Für Armenien ist Russland der Haupthandelspartner und Hauptinvestor, der einzige Erdöl und –gaslieferant. Russische Grenztruppen helfen maßgeblich bei der Sicherung der armenisch-türkischen und armenisch-iranischen Grenzen und werden von Armenien auch als Sicherheitsgarant im schwierigen Verhältnis zum Nachbarsstaat Aserbaidschan angesehen. Seit 1994 besteht ein Waffenstillstandsabkommen, eine politische Lösung im Streit um das völkerrechtlich zu Aserbaidschan gehörende, jedoch hauptsächlich von Armeniern bewohnte Berg-Karabach (Nagornyj Karabach) ist noch nicht gefunden.
Die schöngeistige Untermauerung der historisch verankerten Partnerschaft bildeten in den letzten zwei Jahren zwei kulturelle Großereignisse, das "Jahr der russischen Kultur in Armenien" 2005 und das "Jahr Armeniens in Russland" 2006.
Das armenisch-russische Verhältnis ist jedoch nicht ungetrübt. Angefangen bei der Kritik am Fehlen eines strategischen Plans für die zukünftige Entwicklung der Beziehungen, der Zunahme antiarmenischer Stimmungen in der Föderation und Übergriffen auf Armenier bis zu den seit Jahresbeginn 2006 deutlich höheren Preisen für russische Energielieferungen, die die Inflationsrate in Armenien steigen lassen und heftige Empörung der armenischen Opposition hervorrufen, mehren sich die Stimmen, die eine dauerhaft harmonische Entwicklung der Beziehungen in Frage stellen. Im Hinblick auf die Parlamentswahlen 2007 und die Präsidentschaftswahlen 2008 in Armenien wird die Frage diskutiert, was wohl passieren würde, wenn der nächste armenische Präsident keine prorussische Position einnimmt.

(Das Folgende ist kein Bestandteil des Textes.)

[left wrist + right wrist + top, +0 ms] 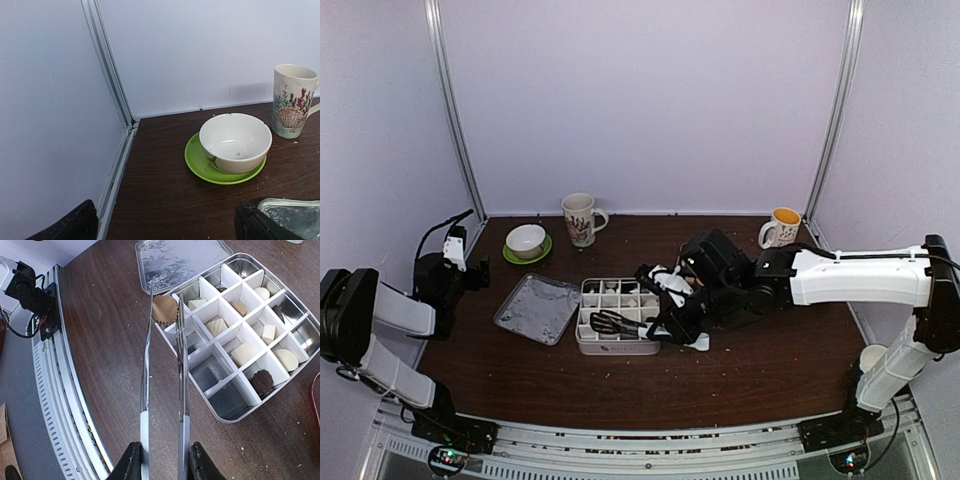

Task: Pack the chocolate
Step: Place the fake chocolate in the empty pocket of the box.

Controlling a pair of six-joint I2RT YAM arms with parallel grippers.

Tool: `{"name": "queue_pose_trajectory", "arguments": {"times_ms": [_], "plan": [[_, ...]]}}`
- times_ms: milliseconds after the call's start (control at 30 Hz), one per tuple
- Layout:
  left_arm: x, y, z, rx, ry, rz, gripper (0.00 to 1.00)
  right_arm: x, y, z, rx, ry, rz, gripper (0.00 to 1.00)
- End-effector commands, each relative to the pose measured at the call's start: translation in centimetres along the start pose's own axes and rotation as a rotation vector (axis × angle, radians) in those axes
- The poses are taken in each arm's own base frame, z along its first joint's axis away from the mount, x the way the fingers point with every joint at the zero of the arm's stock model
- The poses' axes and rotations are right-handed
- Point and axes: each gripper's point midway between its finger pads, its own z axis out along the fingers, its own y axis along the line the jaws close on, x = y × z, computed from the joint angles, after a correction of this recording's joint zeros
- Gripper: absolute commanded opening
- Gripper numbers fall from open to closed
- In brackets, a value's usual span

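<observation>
The right gripper (pixel 164 462) is clamped on the tongs (pixel 162 390), whose two arms are pressed between the black fingers (pixel 131 464). The handle ends are cut off by the bottom edge of the wrist view. A tan, fluted chocolate (pixel 164 309) is pinched between the tong tips. It is seen at the corner of the box (pixel 232 401) that lies next to the lid (pixel 175 262). Its height above the rim cannot be told.

Cream pieces (pixel 245 353) and one dark piece (pixel 261 381) lie in separate compartments of the box. Several other compartments show only a dark, shiny bottom, and it cannot be made out whether anything lies in the shaded ones. The lid is cut off by the top edge, and a reddish shape at the right edge is too cropped to be named.

In the top view the right side of the box is covered by the right arm, and the pieces are too small to be told apart there.

The left gripper (pixel 162 234) is held wide apart with nothing between its jaws. Only the tips of its fingers (pixel 70 227) show at the bottom corners of its wrist view. A white bowl (pixel 235 142) on a green saucer (pixel 197 162) is seen ahead of it. The shell-patterned mug (pixel 292 102) is clipped by the right edge. Only a corner of the lid enters that view, at the bottom.
</observation>
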Motion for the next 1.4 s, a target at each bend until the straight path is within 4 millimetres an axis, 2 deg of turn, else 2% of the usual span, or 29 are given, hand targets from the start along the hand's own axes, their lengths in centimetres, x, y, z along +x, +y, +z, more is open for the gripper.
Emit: {"name": "queue_pose_trajectory", "arguments": {"times_ms": [0,300,1000,1367], "plan": [[-1.0,0.6,0.3,-0.020,-0.032,-0.010,0.98,-2.4,0.6,-0.2,0.004,-0.066,-0.031,0.17],[-1.0,0.6,0.3,-0.020,-0.033,-0.010,0.98,-2.4,0.7,0.9,0.003,-0.046,-0.036,0.17],[-1.0,0.5,0.3,-0.019,-0.033,-0.010,0.98,-2.2,1.0,2.0,0.004,-0.023,-0.051,0.20],[-1.0,0.6,0.3,-0.019,-0.033,-0.010,0.98,-2.6,0.3,2.3,0.052,-0.023,-0.045,0.22]]}}
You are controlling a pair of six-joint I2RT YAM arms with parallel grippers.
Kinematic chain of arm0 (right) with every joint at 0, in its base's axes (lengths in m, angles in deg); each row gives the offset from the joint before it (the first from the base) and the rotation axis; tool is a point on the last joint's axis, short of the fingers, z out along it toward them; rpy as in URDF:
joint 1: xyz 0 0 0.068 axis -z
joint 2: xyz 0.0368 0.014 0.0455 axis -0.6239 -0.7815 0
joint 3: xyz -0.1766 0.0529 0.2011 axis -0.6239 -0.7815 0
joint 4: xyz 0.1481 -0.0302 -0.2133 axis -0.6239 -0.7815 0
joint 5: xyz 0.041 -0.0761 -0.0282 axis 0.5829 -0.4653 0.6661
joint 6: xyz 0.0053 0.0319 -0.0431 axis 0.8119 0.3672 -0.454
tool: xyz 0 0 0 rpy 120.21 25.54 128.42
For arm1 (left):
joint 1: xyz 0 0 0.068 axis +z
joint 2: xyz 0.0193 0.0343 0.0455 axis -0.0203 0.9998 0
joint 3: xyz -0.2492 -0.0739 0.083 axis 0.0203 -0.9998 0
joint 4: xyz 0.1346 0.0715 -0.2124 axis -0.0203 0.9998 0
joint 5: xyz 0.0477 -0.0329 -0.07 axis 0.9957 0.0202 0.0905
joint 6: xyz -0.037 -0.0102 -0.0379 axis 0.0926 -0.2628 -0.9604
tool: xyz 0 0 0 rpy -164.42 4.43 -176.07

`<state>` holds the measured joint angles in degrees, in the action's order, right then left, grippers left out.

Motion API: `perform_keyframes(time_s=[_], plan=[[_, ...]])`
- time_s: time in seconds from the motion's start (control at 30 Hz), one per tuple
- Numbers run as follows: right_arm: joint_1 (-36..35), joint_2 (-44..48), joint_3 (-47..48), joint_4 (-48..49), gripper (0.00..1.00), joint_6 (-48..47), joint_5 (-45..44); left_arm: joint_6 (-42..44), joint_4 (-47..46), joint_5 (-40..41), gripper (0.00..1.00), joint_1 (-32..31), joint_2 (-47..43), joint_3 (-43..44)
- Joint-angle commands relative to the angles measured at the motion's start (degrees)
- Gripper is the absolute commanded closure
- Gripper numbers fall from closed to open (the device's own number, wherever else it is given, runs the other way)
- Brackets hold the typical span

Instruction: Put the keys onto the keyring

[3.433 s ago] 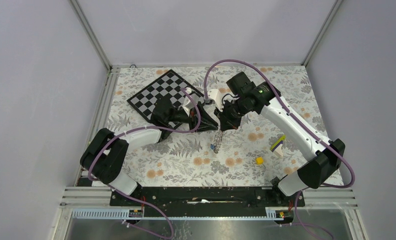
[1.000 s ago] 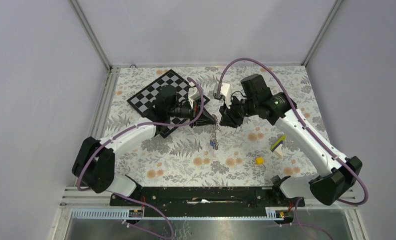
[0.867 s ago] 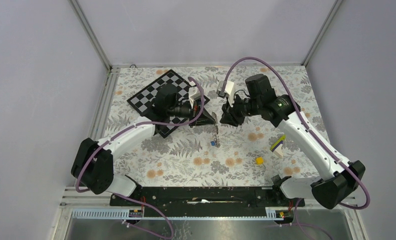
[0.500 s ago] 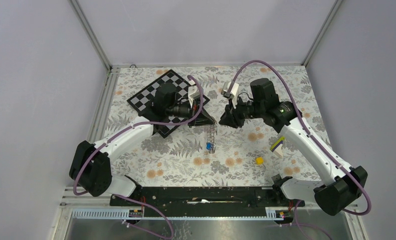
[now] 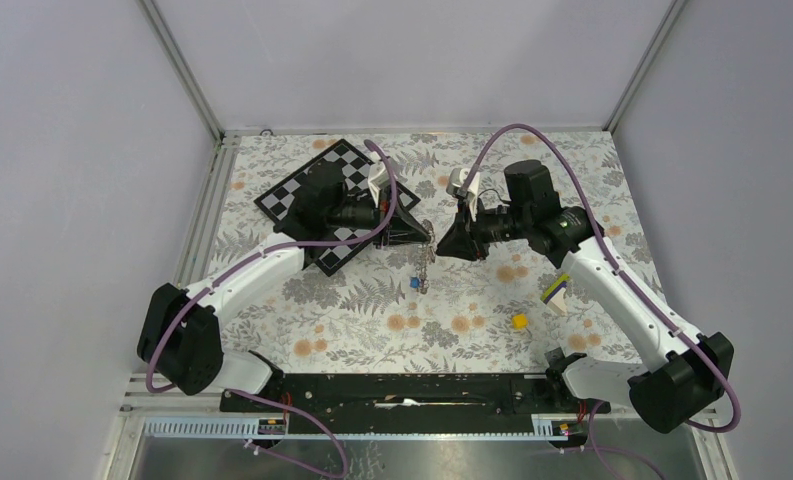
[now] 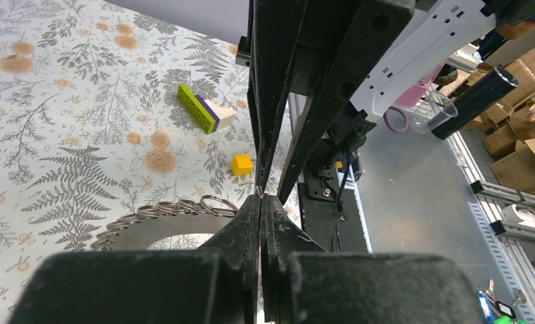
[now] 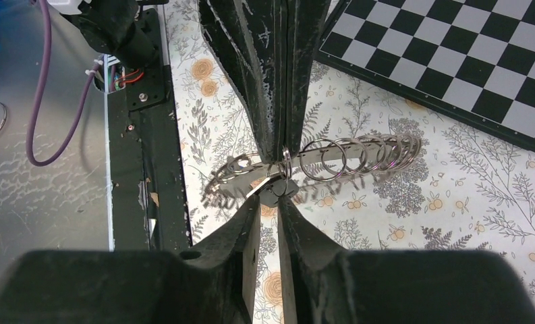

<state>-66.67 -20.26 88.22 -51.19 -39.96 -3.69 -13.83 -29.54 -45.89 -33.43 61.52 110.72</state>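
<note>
The keyring [image 5: 424,262], a chain of small silver rings, hangs over the floral cloth from my left gripper [image 5: 427,238]. That gripper is shut on the top ring. A blue key [image 5: 413,284] dangles at the chain's lower end. My right gripper [image 5: 439,246] meets the left one tip to tip. In the right wrist view the right gripper [image 7: 270,200] has its tips narrowly apart on a small black key [image 7: 278,191] under the keyring [image 7: 359,154]. The left wrist view shows the left gripper [image 6: 261,198] pressed together, with the keyring [image 6: 177,208] curving off to the left.
A black-and-white chessboard [image 5: 312,185] lies under the left arm at the back left. A yellow cube [image 5: 519,321] and a purple-and-lime stick [image 5: 556,288] lie on the cloth to the right, near the right arm.
Both wrists have rolled while their tips stay together. The hanging keyring and blue key have swung slightly left. The right jaws have narrowed.
</note>
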Motion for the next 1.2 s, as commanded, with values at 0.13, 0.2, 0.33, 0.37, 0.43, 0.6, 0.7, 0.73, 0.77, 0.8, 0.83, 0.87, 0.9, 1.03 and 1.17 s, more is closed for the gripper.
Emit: perform_keyframes(time_s=[0.13,0.2,0.33,0.37,0.43,0.6,0.7,0.73,0.77,0.8,0.83,0.87,0.9,1.03,1.17], plan=[[0.3,0.15,0.88,1.94,0.81,0.61,3.76,-2.38,-7.97,-4.3,1.0,0.19,-2.33,-0.86],[0.23,0.03,0.96,1.92,0.83,0.56,3.46,-2.45,-8.44,-4.69,1.0,0.19,-2.42,-1.1],[0.28,-0.08,0.57,2.1,0.86,0.47,3.4,-2.69,-9.35,-5.48,1.0,0.19,-2.51,-1.56],[0.24,-0.07,0.47,2.22,0.88,0.47,3.52,-2.94,-9.83,-5.87,1.0,0.24,-2.51,-1.71],[0.28,-0.08,0.29,2.26,0.9,0.47,3.76,-3.29,-10.79,-6.28,1.0,0.19,-2.51,-2.13],[0.24,-0.08,-0.07,2.32,0.92,0.3,3.59,-3.89,-12.67,-7.51,1.0,0.2,-2.4,-2.77],[0.28,-0.21,-0.23,2.45,0.92,0.3,4.05,-4.51,-13.84,-7.97,1.0,0.19,-2.42,-3.15],[0.22,-0.29,-0.29,2.53,0.92,0.3,4.34,-4.69,-14.19,-8.02,1.0,0.21,-2.36,-3.24],[0.32,-0.4,-0.26,2.6,0.93,0.3,4.75,-4.79,-14.46,-8.13,1.0,0.19,-2.34,-3.34],[0.19,-0.52,-0.26,2.61,0.94,0.25,5.16,-4.95,-14.79,-8.27,1.0,0.19,-2.29,-3.42],[0.21,-0.58,-0.33,2.57,0.95,0.29,5.56,-5.2,-15.26,-8.34,1.0,0.19,-2.26,-3.56],[0.21,-0.67,-0.34,2.59,0.97,0.22,5.97,-5.54,-15.88,-8.42,1.0,0.19,-2.25,-3.67],[0.22,-0.77,-0.42,2.6,0.99,0.21,6.28,-5.85,-16.48,-8.55,1.0,0.21,-2.25,-3.82],[0.22,-1.25,-1.31,3.43,1.0,0.61,7.67,-7.47,-19.31,-8.92,1.0,0.19,-2.06,-4.46],[0.19,-1.47,-2.31,4.5,1.0,1.39,8.69,-8.34,-20.9,-9.21,1.0,0.19,-1.98,-4.83]])
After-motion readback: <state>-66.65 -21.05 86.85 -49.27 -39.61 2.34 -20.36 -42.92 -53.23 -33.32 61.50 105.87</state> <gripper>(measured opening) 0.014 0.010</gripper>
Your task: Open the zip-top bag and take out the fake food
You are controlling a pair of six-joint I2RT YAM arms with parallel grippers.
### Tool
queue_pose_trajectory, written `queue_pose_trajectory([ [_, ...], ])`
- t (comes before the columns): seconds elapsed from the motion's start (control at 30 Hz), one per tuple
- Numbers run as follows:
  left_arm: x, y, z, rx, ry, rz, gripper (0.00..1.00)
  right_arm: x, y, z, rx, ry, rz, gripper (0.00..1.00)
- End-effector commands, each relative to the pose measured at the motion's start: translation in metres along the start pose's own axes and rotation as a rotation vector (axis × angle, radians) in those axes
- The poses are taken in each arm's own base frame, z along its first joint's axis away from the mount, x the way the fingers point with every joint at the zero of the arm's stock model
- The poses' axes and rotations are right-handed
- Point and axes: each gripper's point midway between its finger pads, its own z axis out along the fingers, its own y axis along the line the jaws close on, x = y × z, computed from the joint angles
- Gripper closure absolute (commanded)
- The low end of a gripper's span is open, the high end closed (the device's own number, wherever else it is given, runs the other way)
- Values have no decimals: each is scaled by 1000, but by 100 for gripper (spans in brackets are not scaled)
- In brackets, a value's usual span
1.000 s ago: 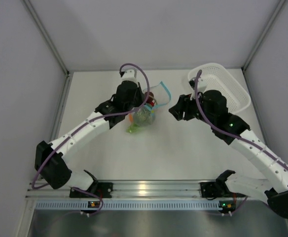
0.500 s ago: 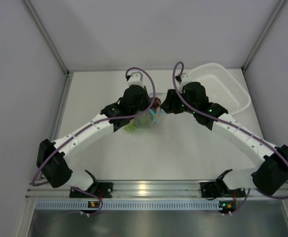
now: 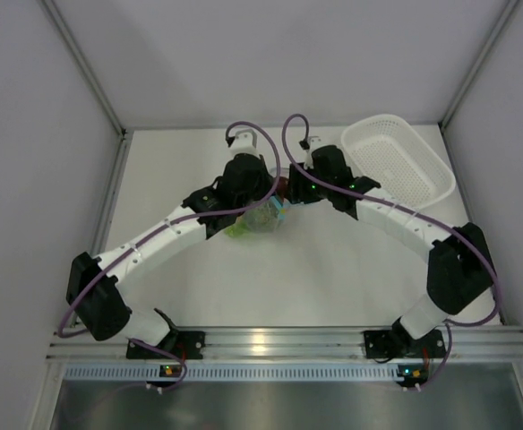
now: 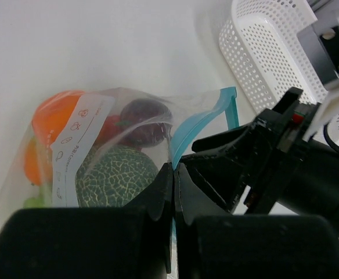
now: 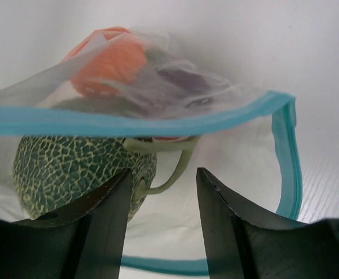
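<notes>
Zip-top bag [image 4: 117, 116] pinched by left tool [image 4: 173, 174]; right tool [image 5: 162, 174] gapes facing its mouth.

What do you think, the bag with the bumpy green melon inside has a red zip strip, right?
Not quite. The zip strip is light blue, not red, as the right wrist view shows. The rest holds: the bumpy green melon is inside the bag.
</notes>
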Motion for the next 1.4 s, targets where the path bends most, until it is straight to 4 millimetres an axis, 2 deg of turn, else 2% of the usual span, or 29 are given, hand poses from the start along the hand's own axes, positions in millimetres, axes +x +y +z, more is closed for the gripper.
queue_pose_trajectory([
  [0.0,-27,-15,-7,53,-90,-67,100,-40,4,13,-13,-92,-21,51],
  [0.1,-28,-16,-9,62,-94,-78,100,-42,1,24,-8,-80,-17,52],
  [0.27,-28,-17,-8,66,-96,-83,100,-28,3,42,-31,-24,23,53],
  [0.5,-25,-17,-6,66,-89,-99,100,-5,-15,57,30,28,35,59],
  [0.53,-25,-18,-7,70,-89,-106,100,-1,-16,60,33,34,31,67],
  [0.63,-26,-20,-10,84,-91,-117,100,3,-20,64,39,48,24,75],
  [0.67,-25,-19,-9,83,-90,-118,100,3,-20,65,34,51,28,84],
  [0.83,-25,-15,-8,63,-98,-106,100,-10,-18,57,24,13,18,100],
  [0.97,-26,-10,-8,42,-110,-89,100,-23,-15,44,25,-22,4,100],
  [1.27,-37,-1,-15,7,-140,-30,100,-65,8,-8,-26,-143,-38,100],
  [1.37,-43,1,-19,-11,-151,-14,100,-75,16,-20,-50,-155,-54,100],
])
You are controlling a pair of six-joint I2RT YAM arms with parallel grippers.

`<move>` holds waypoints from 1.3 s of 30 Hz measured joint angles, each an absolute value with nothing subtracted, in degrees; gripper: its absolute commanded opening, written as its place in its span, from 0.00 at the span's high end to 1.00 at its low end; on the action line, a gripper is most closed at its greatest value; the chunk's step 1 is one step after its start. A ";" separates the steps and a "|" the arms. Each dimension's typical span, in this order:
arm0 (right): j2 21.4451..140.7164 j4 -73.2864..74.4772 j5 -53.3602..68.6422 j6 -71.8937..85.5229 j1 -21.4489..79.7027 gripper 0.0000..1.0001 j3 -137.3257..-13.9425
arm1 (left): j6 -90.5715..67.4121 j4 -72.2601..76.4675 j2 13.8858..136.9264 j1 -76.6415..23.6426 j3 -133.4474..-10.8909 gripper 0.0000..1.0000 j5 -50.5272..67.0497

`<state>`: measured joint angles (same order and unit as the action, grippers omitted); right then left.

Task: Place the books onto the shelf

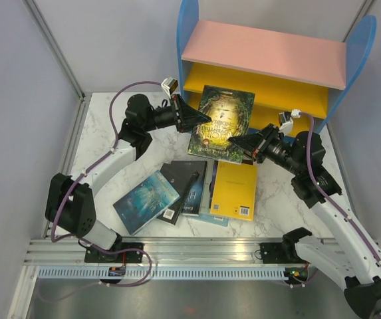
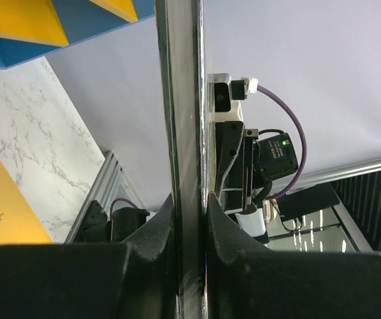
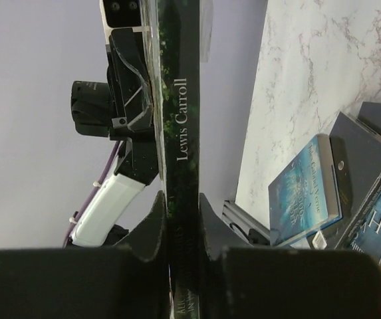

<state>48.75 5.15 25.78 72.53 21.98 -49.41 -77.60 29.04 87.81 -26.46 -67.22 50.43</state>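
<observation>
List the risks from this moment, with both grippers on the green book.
1. The left gripper and right gripper pinch only the edges of the Lewis Carroll book; uneven motion may bend it or pull it from one grip.
2. It is tilted before the shelf; its top corner might catch the yellow board.
3. If dropped, it would likely land on the books on the table.

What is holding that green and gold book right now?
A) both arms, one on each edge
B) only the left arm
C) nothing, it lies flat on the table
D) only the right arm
A: the left gripper and the right gripper each pinch an opposite edge of the green-gold book.
</observation>
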 measured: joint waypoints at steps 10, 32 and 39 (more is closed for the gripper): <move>61.01 19.16 24.67 65.04 22.92 1.00 -73.49 | -65.32 14.66 80.42 -21.56 -70.70 0.25 49.84; 103.61 24.95 19.27 58.98 16.47 1.00 -125.64 | -52.58 -7.25 63.88 -14.59 -67.81 0.16 49.36; 112.79 24.10 17.96 63.72 16.14 1.00 -132.81 | -50.70 -10.90 61.87 -14.59 -67.81 0.16 48.42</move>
<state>112.79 24.10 17.96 63.72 16.14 -132.81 -50.70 -10.90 61.87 -14.59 -67.81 48.42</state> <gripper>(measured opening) 0.190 0.844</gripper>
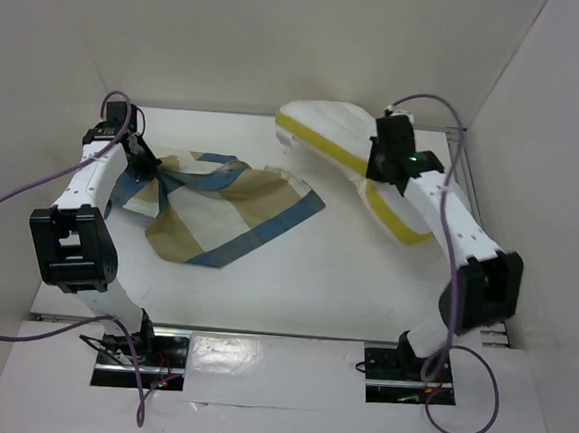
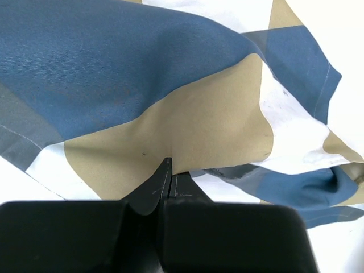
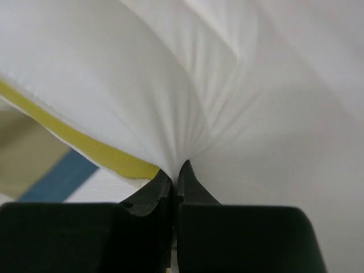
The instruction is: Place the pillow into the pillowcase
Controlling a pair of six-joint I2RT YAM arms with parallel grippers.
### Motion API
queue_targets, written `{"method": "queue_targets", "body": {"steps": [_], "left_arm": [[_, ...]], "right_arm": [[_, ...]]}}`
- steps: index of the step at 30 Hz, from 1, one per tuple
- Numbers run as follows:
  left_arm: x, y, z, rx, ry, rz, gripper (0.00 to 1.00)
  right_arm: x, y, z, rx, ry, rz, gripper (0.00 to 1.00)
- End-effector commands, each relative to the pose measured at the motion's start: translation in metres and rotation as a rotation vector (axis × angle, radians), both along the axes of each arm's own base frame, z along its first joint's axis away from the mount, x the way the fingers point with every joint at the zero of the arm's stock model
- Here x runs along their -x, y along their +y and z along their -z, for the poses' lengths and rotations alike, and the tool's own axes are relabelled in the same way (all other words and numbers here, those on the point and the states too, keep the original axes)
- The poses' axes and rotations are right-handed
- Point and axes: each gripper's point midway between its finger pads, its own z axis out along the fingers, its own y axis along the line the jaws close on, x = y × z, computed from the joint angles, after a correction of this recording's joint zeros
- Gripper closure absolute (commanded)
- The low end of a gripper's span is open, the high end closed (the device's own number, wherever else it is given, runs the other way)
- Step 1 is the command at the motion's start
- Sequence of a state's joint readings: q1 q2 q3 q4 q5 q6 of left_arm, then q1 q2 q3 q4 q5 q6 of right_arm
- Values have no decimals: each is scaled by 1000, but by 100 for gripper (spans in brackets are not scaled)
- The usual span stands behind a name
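Observation:
The pillowcase (image 1: 225,209), a crumpled cloth of blue, tan and cream blocks, lies left of centre on the table. My left gripper (image 1: 145,165) is shut on its left edge; in the left wrist view the jaws pinch a tan fold of the pillowcase (image 2: 199,119), with my left gripper (image 2: 169,170) closed tight. The white pillow (image 1: 341,132) with yellow piping is lifted and bent at the back right. My right gripper (image 1: 376,165) is shut on it; in the right wrist view the pillow (image 3: 187,85) puckers into my right gripper (image 3: 176,173).
White walls box in the table (image 1: 325,279) on the left, back and right. The right wall stands close to the right arm. A purple cable (image 1: 455,149) loops above the right wrist.

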State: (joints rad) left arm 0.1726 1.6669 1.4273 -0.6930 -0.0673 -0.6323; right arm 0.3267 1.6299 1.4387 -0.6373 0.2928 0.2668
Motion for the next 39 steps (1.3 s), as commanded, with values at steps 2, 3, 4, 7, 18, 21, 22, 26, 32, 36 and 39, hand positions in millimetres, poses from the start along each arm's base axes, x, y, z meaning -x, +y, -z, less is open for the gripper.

Welche Alternativen hat Armenien? Könnte es tatsächlich eine Umorientierung, einen "Seitenwechsel" geben?
Inhaltsverzeichnis
- Russlands Preispolitik und Armeniens Energiesicherheit
- Militärische Kooperation und strategische Partnerschaft
- Lässt Armeniens Partnerschaft mit der NATO Russlands Einfluss wanken?
Zielsetzung und Themenschwerpunkte
Diese Arbeit untersucht die komplexen Beziehungen zwischen Armenien und Russland, beleuchtet die strategischen, wirtschaftlichen und militärischen Aspekte der Partnerschaft und analysiert potentielle zukünftige Entwicklungen. Die Arbeit bewertet die Abhängigkeit Armeniens von Russland, insbesondere im Energiebereich, und untersucht alternative Partnerschaften, wie die Zusammenarbeit mit der NATO.
- Armenisch-russische Energiebeziehungen und deren Auswirkungen auf die armenische Wirtschaft
- Die Rolle der militärischen Kooperation in der armenisch-russischen Partnerschaft
- Die Bedeutung des Berg-Karabach-Konflikts für die Beziehungen Armeniens zu Russland, der Türkei und Aserbaidschan
- Potentielle Auswirkungen einer verstärkten Zusammenarbeit Armeniens mit der NATO auf die Beziehungen zu Russland
- Die Suche Armeniens nach wirtschaftlicher und sicherheitspolitischer Unabhängigkeit
Zusammenfassung der Kapitel
Russlands Preispolitik und Armeniens Energiesicherheit: Dieses Kapitel analysiert die Auswirkungen der russischen Gaspreispolitik auf Armenien. Der drastische Preisanstieg durch Gazprom im Jahr 2006 führte zu einer erhöhten Inflationsrate und gesellschaftlichem Unmut in Armenien. Die Vereinbarung zwischen Gazprom und der armenischen Regierung beinhaltete neben dem erhöhten Gaspreis auch den Kauf von Energieinfrastruktur durch ArmRosgazprom, ein Joint Venture. Die geplante iranisch-armenische Gasleitung wird als potenzielle Konkurrenz für Gazprom gesehen und verdeutlicht Armeniens Bemühungen um eine größere Energiesicherheit, obwohl russisches Gas trotz Preiserhöhung aus wirtschaftlicher Sicht weiterhin die günstigste Option darstellt. Die Ereignisse zeigen die Abhängigkeit Armeniens von Russland und die daraus resultierenden Herausforderungen für die wirtschaftliche Souveränität des Landes. Die zunehmende wirtschaftliche Unsicherheit führt zu Diskussionen über zukünftige Bündnisse und Partnerschaften.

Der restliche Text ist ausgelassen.